Stanley Hiller, 1924-2006


The ugly thing you see on the right is a Hiller helicopter.
When I got my Civilian Flight Instructor Certificate, it's the first machine I used to train students. They're relatively big, noisy, obviously ugly, and built like tanks.... heavy.
A great trainer.

Mr. Hiller is gone.........
ThirdWaveDave forwarded me the New York Times Obituary....
(they couldn't even get that right.....said this machine was used in the TV series MASH. That was a Bell 47, which I also have a bunch of time in!)

Thanks for thinking of me Dave!

I have a soft spot for this old bird........I've flown this machine in it's "B", "C", and "D" versions, and probably have 500 hours in the various iterations. It was terribly underpowered, but was forgiving in it's flight characteristics. It was slow, slow, slow........when the wind was blowing 20 knots on your nose, it was obvious that cars and trucks on roads beneath you were making better time to their destinations.

Stanley Hiller was born in 1924. When he was 8 years old, he invented a toy car with an engine that would propel it to 60 miles per hour, and sold a bunch of 'em.......made $100,000 on them in one year. Do the math with me: 1924 plus 8 years equals 1932.
$100K in the heart of the depression made 8 year old Stanley the envy of 99% of the U.S. population!

He was brilliant. It's hard to tell looking at the above picture, but his control system for the helicopter was unique: The Pilot's control inputs actually flew a set of paddles located 90 degrees ahead of the rotors. This control system negated the effects of gyroscopic precession and gave the Hiller it's slow, forgiving control quality.
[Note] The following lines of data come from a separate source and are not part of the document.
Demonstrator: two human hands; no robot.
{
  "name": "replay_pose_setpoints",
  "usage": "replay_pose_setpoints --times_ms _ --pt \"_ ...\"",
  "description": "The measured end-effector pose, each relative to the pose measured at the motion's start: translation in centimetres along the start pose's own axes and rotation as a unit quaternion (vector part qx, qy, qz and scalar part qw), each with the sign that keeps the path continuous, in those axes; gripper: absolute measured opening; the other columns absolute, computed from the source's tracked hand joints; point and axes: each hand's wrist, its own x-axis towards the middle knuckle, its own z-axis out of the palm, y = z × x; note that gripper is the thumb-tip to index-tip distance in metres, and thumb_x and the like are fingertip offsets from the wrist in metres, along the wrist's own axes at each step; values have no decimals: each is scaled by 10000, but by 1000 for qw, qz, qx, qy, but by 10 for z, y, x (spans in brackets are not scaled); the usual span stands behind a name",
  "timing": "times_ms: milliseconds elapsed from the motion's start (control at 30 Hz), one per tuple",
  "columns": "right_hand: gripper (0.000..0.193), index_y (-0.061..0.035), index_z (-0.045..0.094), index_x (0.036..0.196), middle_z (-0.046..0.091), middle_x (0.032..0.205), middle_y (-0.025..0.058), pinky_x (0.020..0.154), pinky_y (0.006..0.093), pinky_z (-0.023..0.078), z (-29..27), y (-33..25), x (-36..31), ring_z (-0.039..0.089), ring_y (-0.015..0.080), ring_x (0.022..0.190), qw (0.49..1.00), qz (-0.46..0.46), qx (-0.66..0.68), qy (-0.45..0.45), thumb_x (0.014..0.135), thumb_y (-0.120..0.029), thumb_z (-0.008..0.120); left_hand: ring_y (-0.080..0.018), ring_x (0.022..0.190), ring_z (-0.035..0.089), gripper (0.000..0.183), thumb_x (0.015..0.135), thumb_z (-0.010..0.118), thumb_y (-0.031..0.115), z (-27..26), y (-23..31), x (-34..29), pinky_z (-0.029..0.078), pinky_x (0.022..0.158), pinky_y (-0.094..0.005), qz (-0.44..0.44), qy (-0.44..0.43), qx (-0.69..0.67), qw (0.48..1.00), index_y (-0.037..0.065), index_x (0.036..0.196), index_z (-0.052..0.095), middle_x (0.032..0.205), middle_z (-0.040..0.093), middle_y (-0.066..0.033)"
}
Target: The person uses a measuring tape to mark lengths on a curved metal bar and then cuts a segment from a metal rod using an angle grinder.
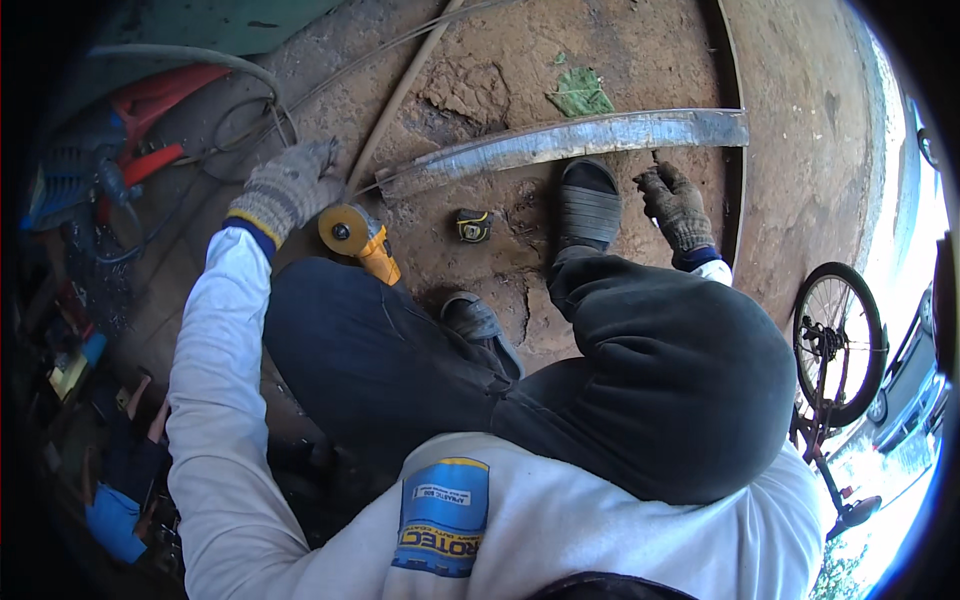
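Observation:
My left hand (285,190), in a grey knitted glove, is held beside the left end of a long, slightly curved metal strip (560,138) lying on the ground. Its fingers are bent in; whether something thin sits in them is hard to see. Just below that hand is a yellow angle grinder (375,255) with a tan disc, close to my knee. My right hand (677,205), also gloved, hovers below the strip's right part with fingers curled together, and a tiny dark tip shows at them. A black and yellow tape measure (473,226) rests between my feet and the grinder.
A long thin pole (400,90) slants away at the upper left. Red and blue equipment (110,150) with cables stands at the left. Another narrow metal bar (738,200) runs along the right side. A green leaf (580,92) lies beyond the strip. A bicycle (835,350) is at the right.

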Motion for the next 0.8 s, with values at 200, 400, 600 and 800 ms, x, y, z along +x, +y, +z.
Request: replay_pose_setpoints --times_ms 200,400,600,800 --pt "584 -53 562 1363 697 1188 164 928 379 526 0 -44 -4 680 302 1095 904 -209 -372 27 884 -315 769 -283 1413 436 724 893 666 460 48 10 27 346 1173 -407 145 50 117 981 143 1502 435 1538 450 -128" --pt "848 -162 352 1537 648 1213 173 916 467 506 -2 -57 6 634 357 1084 799 -337 -491 82 832 -424 744 -309 1385 468 869 812 741 475 6 94 47 393 1130 -417 198 24 101 975 86 1511 400 1510 471 -155" --pt "903 -205 333 1550 535 1397 130 1043 549 404 -3 -71 7 536 379 1250 816 -316 -476 89 786 -433 757 -321 1384 470 1045 730 842 410 26 140 42 405 1134 -420 108 20 75 991 90 1558 290 1530 440 -145" --pt "1056 -237 256 1587 388 1550 165 1137 586 288 2 -72 22 362 425 1413 812 -323 -476 97 736 -523 812 -327 1387 474 1000 780 818 376 20 105 49 396 1144 -400 114 62 22 991 113 1575 272 1536 438 -157"
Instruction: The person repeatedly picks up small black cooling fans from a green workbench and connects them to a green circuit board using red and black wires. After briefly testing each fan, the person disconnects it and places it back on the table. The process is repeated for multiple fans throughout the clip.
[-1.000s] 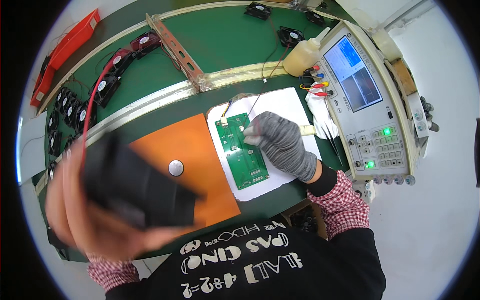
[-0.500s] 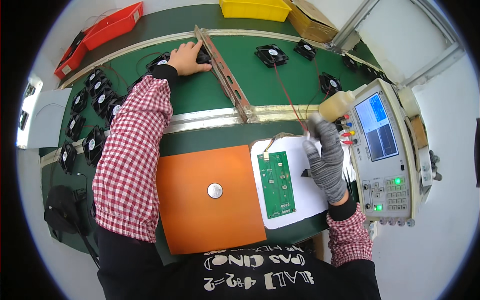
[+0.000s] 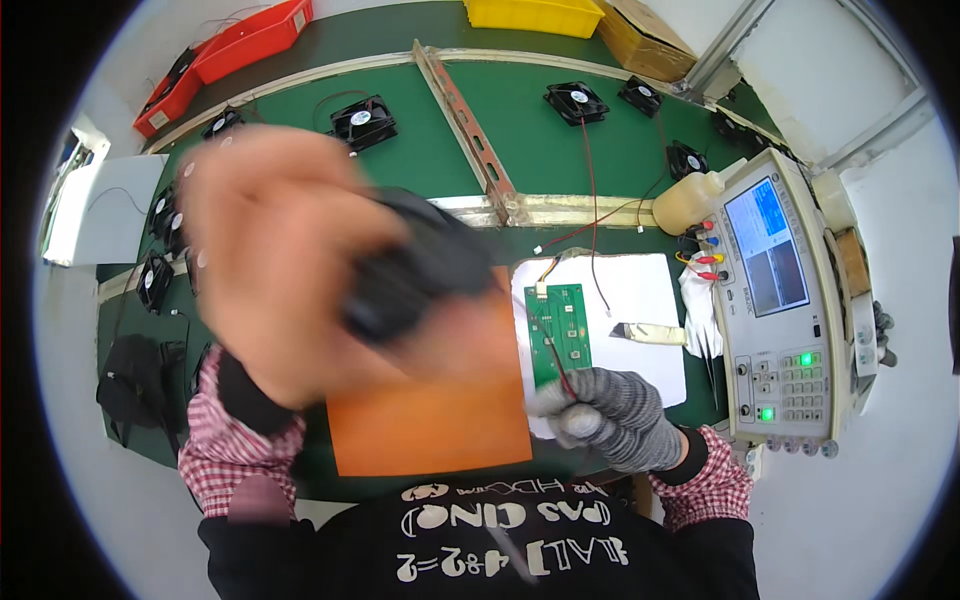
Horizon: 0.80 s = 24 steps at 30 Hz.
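Fan [image 3: 415,270] (black, badly blurred) is filling the left hand [image 3: 285,265], fingers wrapped around it; gloved right hand [image 3: 610,415] is pinching a thin wire [image 3: 552,350] over the circuit board [image 3: 558,333].

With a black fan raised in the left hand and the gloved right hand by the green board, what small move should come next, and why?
Probably lower the black fan in the left hand onto the orange mat. It is blurred and raised close to the camera, while the gloved right hand pinches a thin wire at the green circuit board, so nothing meets yet.

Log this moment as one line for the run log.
left hand: holds black fan, raised, blurred | right hand: gloved, at green circuit board edge | orange mat
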### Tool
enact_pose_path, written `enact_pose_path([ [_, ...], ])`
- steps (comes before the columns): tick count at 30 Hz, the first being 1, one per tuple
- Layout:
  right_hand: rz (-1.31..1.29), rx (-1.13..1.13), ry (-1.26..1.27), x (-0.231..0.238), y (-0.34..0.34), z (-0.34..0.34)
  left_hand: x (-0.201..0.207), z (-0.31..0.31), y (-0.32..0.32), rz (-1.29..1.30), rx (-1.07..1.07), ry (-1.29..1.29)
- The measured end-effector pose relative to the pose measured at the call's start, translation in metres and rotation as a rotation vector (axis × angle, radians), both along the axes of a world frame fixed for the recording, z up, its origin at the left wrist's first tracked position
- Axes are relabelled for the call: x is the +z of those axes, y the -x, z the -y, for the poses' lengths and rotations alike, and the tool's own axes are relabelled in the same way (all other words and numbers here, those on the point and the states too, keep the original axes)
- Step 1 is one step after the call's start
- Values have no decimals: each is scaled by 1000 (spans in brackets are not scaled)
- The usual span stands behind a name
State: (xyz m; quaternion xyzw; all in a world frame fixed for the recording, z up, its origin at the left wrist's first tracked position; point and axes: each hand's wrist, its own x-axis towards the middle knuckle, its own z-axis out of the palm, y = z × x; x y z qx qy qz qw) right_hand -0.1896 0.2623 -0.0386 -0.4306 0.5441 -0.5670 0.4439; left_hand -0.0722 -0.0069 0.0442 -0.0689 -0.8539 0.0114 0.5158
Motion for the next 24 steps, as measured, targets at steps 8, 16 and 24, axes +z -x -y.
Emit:
enact_pose_path([
  [8, -615, -244, -79, -13, 45, -7, -46, 64, -27, 169, -193, -1709],
  [16, -609, -416, -11, -51, 53, 7, -106, -33, -32, 786, -96, -587],
  [24, -988, -306, 109, -63, 63, 14, -100, -48, -31, 848, -128, -361],
])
Hiller, along with Arthur Young of Bell Helicopter, made the helicopter industry of today possible.
Igor Sikorsky invented the first practical helicopter, but Bell and Hiller made them dependable and (somewhat) affordable.


Thank you Mr. Hiller.
Rest in Peace.

2 comments:

Dave Starr said...

Very nice commentary. Since I was never a "heli" guy I never knew much about the machines.

The inaccuracies in even the New York Times are lamentable. We Americans tend to think that we are the world leader in just about everything ... well off the mark at times. However, there's little argument that we have been the overwhelming force in aviation.

Yet even the premier media icons in the country care so little about aviation they don't even bother hiring reporters who care or editors who can inspire them to care. It's as if aviation and aviation pioneers were too humdrum to warrant even mediocre writing.

An interesting counterpoint this AM in the Wall Street Journal, highlighting the ever-increasing outsourcing of US commercial pilots to foreign airlines. We were at one time essentially the air carrier to the world ... now million-dollar per year execs moan about losing 12 cents per pax on a SAN-LAX or DEN-SFO 'cattle haul', while executives and pilots with enough gumption and "worldliness" to actually possess a passport are building (and making profits) around the world ... think how Lindbergh and the other's who built the routes for entities like TWA must be feeling about now.

THIRDWAVEDAVE said...

The nitwits at the NYT took one look at the picture, saw the bubble canopy and thought of MASH. Even I can tell that is not the model used on TV.